Há algo de Linklater e algo de Wong Kar Wai no tom do filme. Todos eles ressoam em momentos diferentes, que têm mil intenções que convergem no fato de estes dois amantes… nunca o serem. E isso é perfeito. É com esta intencionalidade que a realizadora gere o olhar dos – e entre – os protagonistas tanto quanto gere o nosso. Talvez por isso, no primeiro passeio que Nora e Hae Sung partilham como adultos, só os vemos em grande plano. E, apesar de ouvirmos a sua conversa, eles são mostrados como pequenas partes de uma paisagem na qual foram incorporados. Esta distância manifesta-se não só na imagem, mas também no som e na montagem: as elipses do tempo são apresentadas de forma tão abrupta que chegam a ser perturbadoras. Mas nesta forma brusca de (não) mostrar a passagem do tempo há algo que re-significa o presente, que o torna impertinente, ininterrupto. E, no entanto, quando as personagens ecoam isto e Arthur o verbaliza, dizendo algo semelhante a Nora (diz-lhe que, em qualquer história como esta, o marido representaria um vilão branco e judeu que viria estragar um amor verdadeiro), ela desata a rir. Porque aqui o território de disputa não é Nora, e os dois homens também não estão a disputar nada. 

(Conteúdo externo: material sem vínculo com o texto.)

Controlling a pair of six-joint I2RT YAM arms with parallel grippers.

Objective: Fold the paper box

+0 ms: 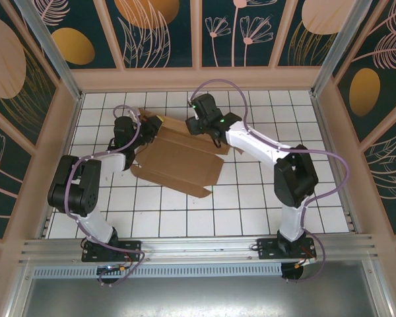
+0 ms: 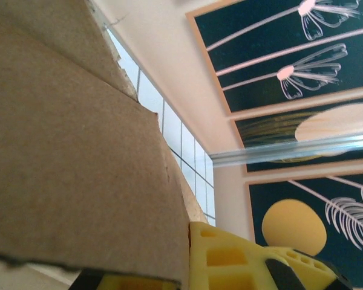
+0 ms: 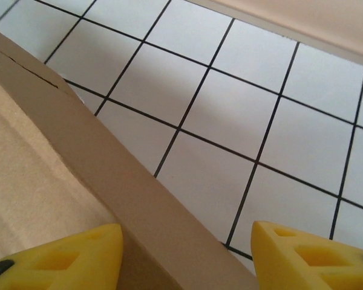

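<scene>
Tabletop [image 1: 251, 211] | paper box [image 1: 178, 162] diagonal, far end left | right jaws wide | left jaws unclear

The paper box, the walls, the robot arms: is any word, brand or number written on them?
None readable.
The paper box is plain brown, without print.
The wall panels bear only flowers and leaves.
The arms show no legible label.

Paper box [image 1: 178, 162] plain brown; worktop [image 1: 251, 211] white with a black grid — claw fingers [image 3: 308, 257] yellow, walls [image 1: 251, 26] dark teal with pale flowers.
</scene>
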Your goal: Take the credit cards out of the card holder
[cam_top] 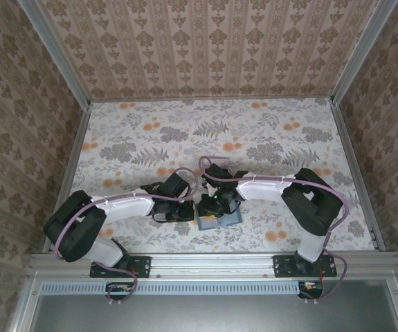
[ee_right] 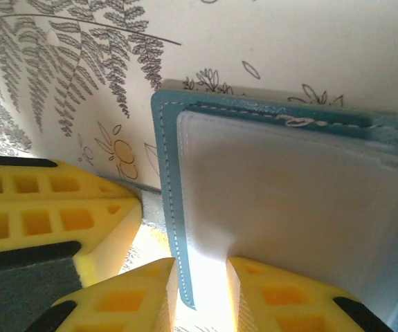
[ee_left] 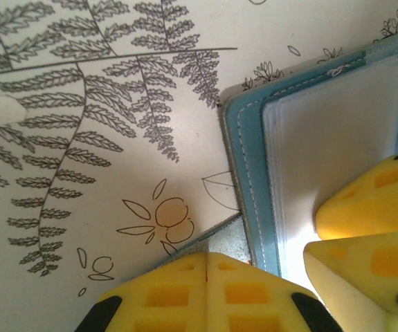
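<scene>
1. the card holder point(cam_top: 221, 220) was a small flat teal wallet with pale stitching along its rim. it lay on the flowery table point(cam_top: 150, 131) at 6 o'clock from the middle, near the front edge.
2. a pale stack, the credit cards point(ee_right: 282, 200) as far as i could tell, lay just inside the teal rim.
3. the left gripper point(ee_left: 206, 266) was closed, yellow pads pressed together, at 9 o'clock of the holder.
4. the right gripper point(ee_right: 200, 266), at 12 o'clock of the holder, had a pad on each side of the teal rim. bright glare hid whether it pinched.
5. from above, both grippers covered most of the holder.
6. open table stretched from 9 round to 3 o'clock, out to the walls point(cam_top: 205, 48).
</scene>
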Controlling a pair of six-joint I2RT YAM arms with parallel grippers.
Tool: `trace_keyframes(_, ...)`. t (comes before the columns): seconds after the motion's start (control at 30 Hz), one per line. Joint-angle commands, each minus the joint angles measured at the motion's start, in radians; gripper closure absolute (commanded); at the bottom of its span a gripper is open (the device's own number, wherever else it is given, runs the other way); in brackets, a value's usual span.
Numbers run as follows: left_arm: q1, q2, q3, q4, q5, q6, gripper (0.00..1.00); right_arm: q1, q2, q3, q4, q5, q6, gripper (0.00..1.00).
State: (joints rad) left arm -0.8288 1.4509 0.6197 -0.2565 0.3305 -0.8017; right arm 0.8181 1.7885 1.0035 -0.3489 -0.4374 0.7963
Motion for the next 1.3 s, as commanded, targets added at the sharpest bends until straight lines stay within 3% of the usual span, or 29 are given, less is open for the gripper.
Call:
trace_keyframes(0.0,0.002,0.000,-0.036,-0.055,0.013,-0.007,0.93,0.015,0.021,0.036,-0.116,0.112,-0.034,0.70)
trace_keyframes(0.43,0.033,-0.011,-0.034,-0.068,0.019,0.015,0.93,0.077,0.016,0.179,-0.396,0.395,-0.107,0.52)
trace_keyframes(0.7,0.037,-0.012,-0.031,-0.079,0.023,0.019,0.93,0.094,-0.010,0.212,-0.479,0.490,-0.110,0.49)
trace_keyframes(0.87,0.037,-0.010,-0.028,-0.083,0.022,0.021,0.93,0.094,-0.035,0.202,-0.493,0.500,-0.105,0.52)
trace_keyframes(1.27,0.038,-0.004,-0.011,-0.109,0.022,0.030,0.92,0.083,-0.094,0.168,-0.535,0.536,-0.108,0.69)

“Vidas Passadas” coloca uma luta muito mais dura e complexa: aquela entre quem somos e quem fomos, mas sobretudo aquela entre duas temporalidades que tentam apropriar-se de (e talvez criar) uma nova e entre duas culturas e tradições diferentes. Aqui, o passado e o presente estão em constante duelo para forjar um novo espaço que talvez seja o futuro (e apenas porque ele sempre existe potencialmente). No entanto, desta batalha ridícula e impossível, nunca é decretado um vencedor. Depois, o filme despede-se mostrando-nos Nora a chorar. Porque qualquer escolha implica uma renúncia, e os psicanalistas sabem o esforço psíquico que é a coragem de abrir a nossa caixinha de idealizações intocáveis, de as tornar maleáveis, amáveis, e de as deixar cair.

AUTORA
Silvia R. Acosta
Psicanalista argentina, residente em Portugal desde 2020 \ Membro associado da Sociedade Portuguesa de Psicanálise (SPP) e da Associación Psicoanalítica de Córdoba (APC) \ Membro da Comissão de Estudos sobre Diversidade Sexual e Género da International Psychoanalytical Association (IPA) \ Trabalha sobre processos migratórios, luto e transições com adolescentes e famílias em diferentes partes do mundo e diferentes línguas.
E-mail — centrodrac@gmail.com

REFERÊNCIAS
1.Ebert, R. (2009) https://www.rogerebert.com/roger-ebert/i-feel-good-i-knew-that-i-would.
2.Le Poulichet, S. (1996). O tempo na Psicanálise. Jorge Zahar.

TRAILER

Ficha Técnica
Título original — Past Lives
Título português — Vidas Passadas
Ano — 2023
Duração — 105 min
País — Estados Unidos
Direção — Celine Song
Argumento — Celine Song
Produção — Pamela Koffler – Christine Vachon
Música — Christopher Bear – Daniel Rossen
Fotografía — Shabier Kirchner
Elenco — Teo Yoo como Hae Sung – Seung Min Yim como Hae Sung joven – Greta Lee como Nora – Seung Ah Moon como Nora jovem – John Magaro como Arthur – Ji Hye Yoon como mãe de Nora – Choi Won-young como pai de Nora – Min Young Ahn como mãe de Hae Sung – Jonica T. Gibbs como Janice – Emily Cass McDonnell como Rachel – Federico Rodríguez como Robert – Kristen Sieh como Heather – Conrad Schott como Peter

SINOPSE
Nora e Hae Sung, dois amigos de infância com uma forte ligação, foram separados quando a família de Nora, na altura com apenas 12 anos, emigrou da Coreia do Sul para o Canadá. Muitos anos mais tarde, quando Nora está a estudar em Nova Iorque, os dois voltam a encontrar-se online. Protagonizada por Greta Lee, Teo Yoo e John Magaro, a história segue uma viagem de 24 anos de encontros e mal-entendidos, contemplando a natureza da sua relação à medida que se afastam e vivem vidas diferentes, acabando por passar uma semana juntos que os confronta com o amor, o destino e as escolhas que compõem uma vida. O relato é semi-autobiográfico e inspirado em acontecimentos reais da vida de Song.